Overview of "Backward-Chaining"
To do backward-chaining, Pyke finds rules whose then part matches the goal (i.e., the question). Once it finds such a rule, it tries to (recursively) prove all of the subgoals in the if part of that rule. Some of these subgoals are matched against facts, and others are subgoals for other backward-chaining rules. If all of the subgoals can be proven, the rule succeeds and the original goal is proven. Otherwise, the rule fails, and Pyke tries to find another rule whose then part matches the goal, and so on.
So Pyke ends up linking (or chaining) the if part of the first rule to the then part of the next rule.
- Pyke starts by finding a rule whose then part matches the goal.
- Pyke then proceeds to process the if part of that rule.
- Which may link (or chain) to the then part of another rule.
Since Pyke processes these rules from then to if to then to if in the reverse manner that we normally think of using rules, it's called backward chaining.
To make this more clear, Pyke has you write your backward-chaining rules upside down by writing the then part first (since that's how it is processed).
"Use", "When" Rather than "Then", "If"
But then-if rules sound confusing, so Pyke uses the words use and when rather than then and if.
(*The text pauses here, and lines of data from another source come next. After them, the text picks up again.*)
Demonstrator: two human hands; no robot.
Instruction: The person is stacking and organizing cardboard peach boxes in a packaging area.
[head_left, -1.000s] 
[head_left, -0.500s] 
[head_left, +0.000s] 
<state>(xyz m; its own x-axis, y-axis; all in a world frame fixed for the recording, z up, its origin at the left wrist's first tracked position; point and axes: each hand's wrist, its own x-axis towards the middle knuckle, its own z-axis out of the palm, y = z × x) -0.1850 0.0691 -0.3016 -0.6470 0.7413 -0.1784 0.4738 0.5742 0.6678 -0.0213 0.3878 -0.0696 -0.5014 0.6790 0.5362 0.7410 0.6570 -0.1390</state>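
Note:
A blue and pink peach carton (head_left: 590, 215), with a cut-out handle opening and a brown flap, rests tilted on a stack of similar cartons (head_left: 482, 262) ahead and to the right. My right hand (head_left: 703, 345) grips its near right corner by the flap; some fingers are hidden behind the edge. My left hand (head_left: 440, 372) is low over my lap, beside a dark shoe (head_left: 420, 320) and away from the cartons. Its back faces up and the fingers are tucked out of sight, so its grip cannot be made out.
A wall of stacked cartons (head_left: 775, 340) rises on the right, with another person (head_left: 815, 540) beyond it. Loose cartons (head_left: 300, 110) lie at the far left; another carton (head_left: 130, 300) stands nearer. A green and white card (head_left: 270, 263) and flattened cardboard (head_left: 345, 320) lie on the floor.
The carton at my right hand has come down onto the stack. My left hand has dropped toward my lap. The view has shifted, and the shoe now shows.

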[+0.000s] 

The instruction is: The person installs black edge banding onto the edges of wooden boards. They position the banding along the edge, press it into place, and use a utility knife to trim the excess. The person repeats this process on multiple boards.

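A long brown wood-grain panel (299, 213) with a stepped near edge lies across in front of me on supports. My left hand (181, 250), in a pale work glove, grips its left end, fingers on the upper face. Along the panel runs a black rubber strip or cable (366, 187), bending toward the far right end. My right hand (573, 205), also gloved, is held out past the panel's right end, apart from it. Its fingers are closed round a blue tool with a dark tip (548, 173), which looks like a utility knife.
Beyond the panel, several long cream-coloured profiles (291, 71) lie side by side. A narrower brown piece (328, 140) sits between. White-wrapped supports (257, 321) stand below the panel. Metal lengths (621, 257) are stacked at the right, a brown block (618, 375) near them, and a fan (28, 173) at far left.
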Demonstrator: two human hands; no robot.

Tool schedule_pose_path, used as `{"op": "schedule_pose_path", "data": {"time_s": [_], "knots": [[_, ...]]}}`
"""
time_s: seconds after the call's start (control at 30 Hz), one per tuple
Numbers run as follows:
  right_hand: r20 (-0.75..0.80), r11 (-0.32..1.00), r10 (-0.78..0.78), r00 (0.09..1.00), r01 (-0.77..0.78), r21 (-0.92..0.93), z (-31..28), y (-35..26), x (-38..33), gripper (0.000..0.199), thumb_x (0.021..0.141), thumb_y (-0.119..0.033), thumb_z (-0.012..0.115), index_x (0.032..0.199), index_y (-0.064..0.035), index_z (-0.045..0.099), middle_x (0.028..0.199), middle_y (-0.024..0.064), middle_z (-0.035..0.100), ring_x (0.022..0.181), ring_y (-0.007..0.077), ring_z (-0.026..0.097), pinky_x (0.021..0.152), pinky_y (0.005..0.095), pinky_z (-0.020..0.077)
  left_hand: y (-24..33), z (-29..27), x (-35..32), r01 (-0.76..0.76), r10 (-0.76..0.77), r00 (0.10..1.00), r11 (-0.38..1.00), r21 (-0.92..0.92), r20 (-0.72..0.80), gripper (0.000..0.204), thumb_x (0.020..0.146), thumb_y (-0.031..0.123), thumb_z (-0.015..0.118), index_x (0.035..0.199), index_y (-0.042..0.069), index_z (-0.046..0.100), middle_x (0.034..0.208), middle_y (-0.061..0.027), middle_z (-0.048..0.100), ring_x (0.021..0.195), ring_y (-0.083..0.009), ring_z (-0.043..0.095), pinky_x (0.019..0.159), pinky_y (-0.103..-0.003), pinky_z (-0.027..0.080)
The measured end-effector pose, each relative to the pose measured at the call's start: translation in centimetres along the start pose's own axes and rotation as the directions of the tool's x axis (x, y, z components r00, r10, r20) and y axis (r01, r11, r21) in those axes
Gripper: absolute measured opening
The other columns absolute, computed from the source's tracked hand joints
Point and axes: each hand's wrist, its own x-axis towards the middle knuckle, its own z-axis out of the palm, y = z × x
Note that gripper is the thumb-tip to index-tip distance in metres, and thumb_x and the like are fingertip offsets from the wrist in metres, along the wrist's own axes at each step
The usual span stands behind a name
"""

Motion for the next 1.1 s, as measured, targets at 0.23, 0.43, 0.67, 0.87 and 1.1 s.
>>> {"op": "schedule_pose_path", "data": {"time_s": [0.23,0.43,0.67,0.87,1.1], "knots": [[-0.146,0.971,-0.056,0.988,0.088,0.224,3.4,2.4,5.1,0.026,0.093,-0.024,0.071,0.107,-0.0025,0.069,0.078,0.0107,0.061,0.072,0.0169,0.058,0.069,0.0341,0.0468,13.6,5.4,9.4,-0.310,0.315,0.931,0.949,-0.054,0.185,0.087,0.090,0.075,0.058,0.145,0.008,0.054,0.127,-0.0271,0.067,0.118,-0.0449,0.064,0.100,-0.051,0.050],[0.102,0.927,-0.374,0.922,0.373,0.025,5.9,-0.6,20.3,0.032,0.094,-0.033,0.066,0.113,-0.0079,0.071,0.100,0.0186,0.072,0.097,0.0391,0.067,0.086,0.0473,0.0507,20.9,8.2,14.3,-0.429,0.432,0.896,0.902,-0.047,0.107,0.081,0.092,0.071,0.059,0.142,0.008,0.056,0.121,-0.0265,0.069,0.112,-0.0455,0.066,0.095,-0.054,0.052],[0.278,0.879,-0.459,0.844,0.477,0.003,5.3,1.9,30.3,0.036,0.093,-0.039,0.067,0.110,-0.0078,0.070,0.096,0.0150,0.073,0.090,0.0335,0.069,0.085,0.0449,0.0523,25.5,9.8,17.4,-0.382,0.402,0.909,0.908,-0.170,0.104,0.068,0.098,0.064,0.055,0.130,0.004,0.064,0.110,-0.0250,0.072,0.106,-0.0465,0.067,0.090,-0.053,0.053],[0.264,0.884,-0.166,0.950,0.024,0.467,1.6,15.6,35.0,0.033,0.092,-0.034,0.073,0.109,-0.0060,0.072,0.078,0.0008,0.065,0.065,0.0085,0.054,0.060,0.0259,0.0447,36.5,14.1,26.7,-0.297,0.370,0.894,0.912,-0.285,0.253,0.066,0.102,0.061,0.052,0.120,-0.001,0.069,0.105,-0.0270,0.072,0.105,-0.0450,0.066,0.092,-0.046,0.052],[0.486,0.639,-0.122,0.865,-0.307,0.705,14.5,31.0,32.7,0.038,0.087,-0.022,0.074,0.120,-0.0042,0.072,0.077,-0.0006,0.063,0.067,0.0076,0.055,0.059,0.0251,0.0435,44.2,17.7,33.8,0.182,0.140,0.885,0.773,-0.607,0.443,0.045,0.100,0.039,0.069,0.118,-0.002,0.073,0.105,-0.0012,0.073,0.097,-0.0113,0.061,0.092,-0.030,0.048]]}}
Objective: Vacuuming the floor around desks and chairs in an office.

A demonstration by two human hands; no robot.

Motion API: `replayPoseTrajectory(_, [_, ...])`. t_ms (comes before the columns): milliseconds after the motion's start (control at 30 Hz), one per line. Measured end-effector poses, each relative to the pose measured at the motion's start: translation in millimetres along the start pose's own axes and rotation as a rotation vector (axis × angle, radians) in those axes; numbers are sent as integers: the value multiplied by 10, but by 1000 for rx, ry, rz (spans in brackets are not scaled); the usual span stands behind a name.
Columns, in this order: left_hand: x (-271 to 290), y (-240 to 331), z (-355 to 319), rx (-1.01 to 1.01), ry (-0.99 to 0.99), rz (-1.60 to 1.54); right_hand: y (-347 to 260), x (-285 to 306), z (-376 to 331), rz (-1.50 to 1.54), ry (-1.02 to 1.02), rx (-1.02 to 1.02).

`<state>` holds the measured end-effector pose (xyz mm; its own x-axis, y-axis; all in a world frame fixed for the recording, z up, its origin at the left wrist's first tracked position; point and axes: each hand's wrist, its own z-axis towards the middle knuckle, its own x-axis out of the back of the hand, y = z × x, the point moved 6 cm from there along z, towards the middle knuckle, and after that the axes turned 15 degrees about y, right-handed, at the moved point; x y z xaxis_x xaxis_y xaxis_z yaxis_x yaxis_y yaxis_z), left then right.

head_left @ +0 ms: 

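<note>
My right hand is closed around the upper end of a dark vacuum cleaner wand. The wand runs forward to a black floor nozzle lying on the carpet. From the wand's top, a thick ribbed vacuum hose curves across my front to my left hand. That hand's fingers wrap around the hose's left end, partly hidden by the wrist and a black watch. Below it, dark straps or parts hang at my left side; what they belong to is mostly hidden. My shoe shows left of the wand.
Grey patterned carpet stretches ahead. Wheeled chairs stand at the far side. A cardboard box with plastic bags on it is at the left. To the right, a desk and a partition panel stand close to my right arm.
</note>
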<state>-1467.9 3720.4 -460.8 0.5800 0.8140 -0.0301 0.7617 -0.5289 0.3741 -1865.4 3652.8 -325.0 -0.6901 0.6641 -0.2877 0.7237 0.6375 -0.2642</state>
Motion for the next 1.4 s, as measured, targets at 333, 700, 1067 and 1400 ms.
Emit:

You can then read the rule as "use" this statement "when" these other statements can be proven.
Unlike the assert clause in forward-chaining rules, Pyke only allows one statement in the use clause.
Consider this example:
1 direct_father_son 2 use father_son($father, $son, ()) 3 when 4 family.son_of($son, $father) 5 grand_father_son 6 use father_son($grand_father, $grand_son, (grand)) 7 when 8 father_son($father, $grand_son, ()) 9 father_son($grand_father, $father, ()) 10 great_grand_father_son 11 use father_son($gg_father, $gg_son, (great, $prefix1, *$rest_prefixes)) 12 when 13 father_son($father, $gg_son, ()) 14 father_son($gg_father, $father, ($prefix1, *$rest_prefixes)) 15 brothers 16 use brothers($brother1, $brother2) 17 when 18 father_son($father, $brother1, ()) 19 father_son($father, $brother2, ()) 20 check $brother1 != $brother2 21 uncle_nephew 22 use uncle_nephew($uncle, $nephew, $prefix) 23 when 24 brothers($uncle, $father) 25 father_son($father, $nephew, $prefix1) 26 $prefix = ('great',) * len($prefix1) 27 cousins 28 use cousins($cousin1, $cousin2, $distance, $removed) 29 when 30 uncle_nephew($uncle, $cousin1, $prefix1) 31 father_son($uncle, $cousin2, $prefix2) 32 $distance = min(len($prefixes1), len($prefixes2)) + 1 33 $removed = abs(len($prefixes1) - len($prefixes2))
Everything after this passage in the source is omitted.